Tornando a Nice Girls Don’t Stay for Breakfast, aggiungerei qualche notizia tecnica, innanzitutto va detto che il titolo provocatorio è tratto dall’omonima canzone di Julie London del 1967, cantante e attrice affiancata da Mitchum ne Il meraviglioso paese di Robert Parrish.

Weber gira in bianco e nero, scelta dovuta all’innata fedeltà verso un personale gusto e stile fotografico consolidato, le sole tonalità a poter rappresentare uno dei migliori interpreti di film noir.
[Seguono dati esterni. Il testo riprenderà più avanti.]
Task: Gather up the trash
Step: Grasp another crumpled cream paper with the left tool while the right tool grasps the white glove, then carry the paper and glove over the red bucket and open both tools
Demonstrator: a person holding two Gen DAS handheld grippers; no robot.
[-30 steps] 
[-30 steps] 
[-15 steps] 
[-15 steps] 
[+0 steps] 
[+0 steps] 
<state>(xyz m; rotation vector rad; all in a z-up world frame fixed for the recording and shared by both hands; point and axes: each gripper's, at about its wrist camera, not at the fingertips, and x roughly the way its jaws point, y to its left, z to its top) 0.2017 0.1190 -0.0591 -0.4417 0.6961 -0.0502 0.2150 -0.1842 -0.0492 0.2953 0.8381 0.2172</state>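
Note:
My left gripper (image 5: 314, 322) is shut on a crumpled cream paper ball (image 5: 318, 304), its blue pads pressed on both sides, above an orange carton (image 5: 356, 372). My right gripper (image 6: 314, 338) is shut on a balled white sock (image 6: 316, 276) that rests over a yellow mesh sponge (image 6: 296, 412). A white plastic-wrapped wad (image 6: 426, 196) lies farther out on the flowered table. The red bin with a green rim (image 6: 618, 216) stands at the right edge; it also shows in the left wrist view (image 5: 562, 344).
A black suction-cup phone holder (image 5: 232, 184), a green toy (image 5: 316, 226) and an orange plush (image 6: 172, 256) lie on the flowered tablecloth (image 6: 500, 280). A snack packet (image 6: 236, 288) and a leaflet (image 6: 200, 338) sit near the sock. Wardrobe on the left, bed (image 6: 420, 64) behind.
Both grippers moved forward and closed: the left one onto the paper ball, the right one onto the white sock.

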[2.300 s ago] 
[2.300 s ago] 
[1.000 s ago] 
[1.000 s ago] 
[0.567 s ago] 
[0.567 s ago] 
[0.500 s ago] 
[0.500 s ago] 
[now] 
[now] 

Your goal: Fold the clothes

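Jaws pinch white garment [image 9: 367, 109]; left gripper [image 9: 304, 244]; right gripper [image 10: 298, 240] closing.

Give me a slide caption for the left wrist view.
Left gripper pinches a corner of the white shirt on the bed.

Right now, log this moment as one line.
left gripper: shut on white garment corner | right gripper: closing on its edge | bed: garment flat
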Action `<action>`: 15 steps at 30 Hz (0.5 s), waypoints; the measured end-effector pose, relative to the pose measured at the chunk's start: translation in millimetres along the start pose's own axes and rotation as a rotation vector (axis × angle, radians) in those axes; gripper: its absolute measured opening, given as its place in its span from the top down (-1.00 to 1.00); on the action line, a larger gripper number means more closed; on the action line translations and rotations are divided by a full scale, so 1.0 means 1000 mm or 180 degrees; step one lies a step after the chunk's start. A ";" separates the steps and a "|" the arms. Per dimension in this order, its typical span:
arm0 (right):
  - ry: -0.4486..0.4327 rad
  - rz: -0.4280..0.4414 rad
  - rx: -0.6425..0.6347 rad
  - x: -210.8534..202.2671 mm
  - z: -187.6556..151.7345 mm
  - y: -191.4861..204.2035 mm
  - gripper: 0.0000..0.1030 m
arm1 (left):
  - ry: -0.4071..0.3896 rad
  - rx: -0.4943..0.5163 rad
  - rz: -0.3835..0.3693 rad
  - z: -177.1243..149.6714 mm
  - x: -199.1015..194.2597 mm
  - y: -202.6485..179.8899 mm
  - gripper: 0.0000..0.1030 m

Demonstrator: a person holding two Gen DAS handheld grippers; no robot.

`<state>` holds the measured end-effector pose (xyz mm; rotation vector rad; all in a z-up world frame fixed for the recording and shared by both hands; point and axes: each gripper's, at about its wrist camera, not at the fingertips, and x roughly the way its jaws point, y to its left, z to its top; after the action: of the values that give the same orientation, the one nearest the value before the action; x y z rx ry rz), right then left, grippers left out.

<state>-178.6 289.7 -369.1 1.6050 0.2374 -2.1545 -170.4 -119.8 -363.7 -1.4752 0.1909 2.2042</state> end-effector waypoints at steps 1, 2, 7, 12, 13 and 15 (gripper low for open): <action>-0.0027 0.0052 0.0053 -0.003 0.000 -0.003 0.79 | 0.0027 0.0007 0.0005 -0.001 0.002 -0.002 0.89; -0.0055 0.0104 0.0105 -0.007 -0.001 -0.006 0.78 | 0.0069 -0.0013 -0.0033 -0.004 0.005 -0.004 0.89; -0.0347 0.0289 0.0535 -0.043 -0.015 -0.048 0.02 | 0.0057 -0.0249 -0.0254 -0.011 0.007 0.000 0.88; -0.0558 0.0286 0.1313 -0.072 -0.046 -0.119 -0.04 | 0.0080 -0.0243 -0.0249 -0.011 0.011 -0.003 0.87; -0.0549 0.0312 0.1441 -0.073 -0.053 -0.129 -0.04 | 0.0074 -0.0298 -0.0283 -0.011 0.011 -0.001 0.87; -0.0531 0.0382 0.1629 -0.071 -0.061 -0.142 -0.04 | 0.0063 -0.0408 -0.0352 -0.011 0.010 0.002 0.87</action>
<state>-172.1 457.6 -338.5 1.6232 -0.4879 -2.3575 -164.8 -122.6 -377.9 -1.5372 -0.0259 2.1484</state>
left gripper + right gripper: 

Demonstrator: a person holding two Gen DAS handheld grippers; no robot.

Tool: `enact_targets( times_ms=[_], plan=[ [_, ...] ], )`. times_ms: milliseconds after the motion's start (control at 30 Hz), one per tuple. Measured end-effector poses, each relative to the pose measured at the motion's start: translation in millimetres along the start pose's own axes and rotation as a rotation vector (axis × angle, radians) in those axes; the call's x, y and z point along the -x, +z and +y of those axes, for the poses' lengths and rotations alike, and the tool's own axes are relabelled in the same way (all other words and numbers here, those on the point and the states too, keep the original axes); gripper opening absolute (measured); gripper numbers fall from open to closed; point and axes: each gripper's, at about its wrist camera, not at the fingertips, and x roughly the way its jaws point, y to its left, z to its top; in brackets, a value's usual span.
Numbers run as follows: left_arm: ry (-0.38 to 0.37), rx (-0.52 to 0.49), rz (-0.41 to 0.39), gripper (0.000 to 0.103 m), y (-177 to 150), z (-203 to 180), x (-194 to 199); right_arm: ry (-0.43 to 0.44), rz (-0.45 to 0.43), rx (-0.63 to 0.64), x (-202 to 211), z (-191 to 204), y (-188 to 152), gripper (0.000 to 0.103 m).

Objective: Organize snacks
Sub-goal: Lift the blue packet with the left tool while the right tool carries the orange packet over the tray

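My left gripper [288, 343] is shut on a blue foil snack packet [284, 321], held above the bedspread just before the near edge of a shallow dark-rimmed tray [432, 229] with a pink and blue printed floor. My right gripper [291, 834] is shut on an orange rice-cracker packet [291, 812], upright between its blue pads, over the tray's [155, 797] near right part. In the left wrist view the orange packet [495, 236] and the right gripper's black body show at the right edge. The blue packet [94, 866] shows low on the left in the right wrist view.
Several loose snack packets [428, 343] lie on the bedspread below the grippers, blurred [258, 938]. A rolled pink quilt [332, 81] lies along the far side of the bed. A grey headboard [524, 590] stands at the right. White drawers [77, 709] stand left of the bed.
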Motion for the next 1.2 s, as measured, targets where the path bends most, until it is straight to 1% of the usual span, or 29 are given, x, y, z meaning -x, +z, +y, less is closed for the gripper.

Il Mitchum di Weber, è un uomo bonario e sarcastico (azzeccato l’intermezzo musicale di It’s a Man’s Man’s Man’s World  cantata da Luciano Pavarotti e James Brown), legato alla dimensione fittizia dei suo personaggi ai quali l’attore presta la sua corporeità e ricerca introspettiva rendendoli più reali di quanto si immagini.

Dopo aver visto questo bellissimo documentario, e prendendo spunto dagli operai della Fiat, credo che il mio prossimo gatto lo chiamerò Micciùmm!